One thing that I found really interesting was the ability of the LLM to inspect the COM files for ZEXALL / ZEXCOM tests for the Z80, easily spot the CP/M syscalls that were used (a total of three), and implement them for the extended z80 test (executed by make fulltest). So, at this point, why not implement a full CP/M environment? Same process again, same good result in a matter of minutes. This time I interacted with it a bit more for the VT100 / ADM3 terminal escapes conversions, reported things not working in WordStar initially, and in a few minutes everything I tested was working well enough (but, there are fixes to do, like simulating a 2Mhz clock, right now it runs at full speed making CP/M games impossible to use).
The obvious lesson is: always provide your agents with design hints and extensive documentation about what they are going to do. Such documentation can be obtained by the agent itself. And, also, make sure the agent has a markdown file with the rules of how to perform the coding tasks, and a trace of what it is doing, that is updated and read again quite often.
But those tricks, I believe, are quite clear to everybody that has worked extensively with automatic programming in the latest months. To think in terms of “what a human would need” is often the best bet, plus a few LLMs specific things, like the forgetting issue after context compaction, the continuous ability to verify it is on the right track, and so forth.

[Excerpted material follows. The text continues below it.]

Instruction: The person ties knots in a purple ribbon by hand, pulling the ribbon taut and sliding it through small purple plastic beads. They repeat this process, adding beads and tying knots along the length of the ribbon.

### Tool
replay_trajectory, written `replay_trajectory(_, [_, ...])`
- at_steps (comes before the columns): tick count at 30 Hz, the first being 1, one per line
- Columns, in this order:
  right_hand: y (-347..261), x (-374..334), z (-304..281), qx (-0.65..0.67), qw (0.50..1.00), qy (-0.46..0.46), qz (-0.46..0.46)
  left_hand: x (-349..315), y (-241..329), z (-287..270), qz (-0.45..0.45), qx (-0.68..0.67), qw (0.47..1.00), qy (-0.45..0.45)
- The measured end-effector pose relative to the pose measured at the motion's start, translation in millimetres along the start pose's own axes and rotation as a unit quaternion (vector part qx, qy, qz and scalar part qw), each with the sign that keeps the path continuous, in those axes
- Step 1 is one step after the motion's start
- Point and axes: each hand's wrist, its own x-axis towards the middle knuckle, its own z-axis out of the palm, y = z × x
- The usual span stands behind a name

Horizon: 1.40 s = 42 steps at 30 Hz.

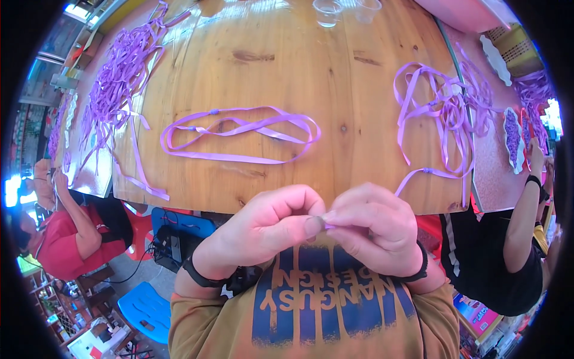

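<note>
My left hand [272, 222] and my right hand [378, 227] meet in front of my chest, just off the table's near edge. Thumbs and fingertips of both press together in a pinch. Between them peeks a small purple piece [329, 226], mostly hidden by the fingers, so its kind is not plain. Beyond the hands, purple ribbon loops [239, 159] lie on the wooden table [347, 167], with small blue-violet fasteners on them. A tangle of similar ribbons [445, 113] is to the right of my right hand.
A large heap of purple ribbons [122, 72] covers the table's left side. Clear plastic cups [327, 13] stand at the far edge. A white scalloped tray [513, 140] with small purple pieces sits at right. People work on both sides; a blue stool [143, 308] stands lower left.
</note>
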Motion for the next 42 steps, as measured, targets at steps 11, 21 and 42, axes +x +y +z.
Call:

Returning back to the Anthropic compiler attempt: one of the steps that the agent failed was the one that was more strongly related to the idea of memorization of what is in the pretraining set: the assembler. With extensive documentation, I can’t see any way Claude Code (and, even more, GPT5.3-codex, which is in my experience, for complex stuff, more capable) could fail at producing a working assembler, since it is quite a mechanical process. This is, I think, in contradiction with the idea that LLMs are memorizing the whole training set and uncompress what they have seen. LLMs can memorize certain over-represented documents and code, but while they can extract such verbatim parts of the code if prompted to do so, they don’t have a copy of everything they saw during the training set, nor they spontaneously emit copies of already seen code, in their normal operation. We mostly ask LLMs to create work that requires assembling different knowledge they possess, and the result is normally something that uses known techniques and patterns, but that is new code, not constituting a copy of some pre-existing code.
It is worth noting, too, that humans often follow a less rigorous process compared to the clean room rules detailed in this blog post, that is: humans often download the code of different implementations related to what they are trying to accomplish, read them carefully, then try to avoid copying stuff verbatim but often times they take strong inspiration. This is a process that I find perfectly acceptable, but it is important to take in mind what happens in the reality of code written by humans. After all, information technology evolved so fast even thanks to this massive cross pollination effect.
For all the above reasons, when I implement code using automatic programming, I don’t have problems releasing it MIT licensed, like I did with this Z80 project. In turn, this code base will constitute quality input for the next LLMs training, including open weights ones.
To make my experiment more compelling, one should try to implement a Z80 and ZX Spectrum emulator without providing any documentation to the agent, and then compare the result of the implementation. I didn’t find the time to do it, but it could be quite informative.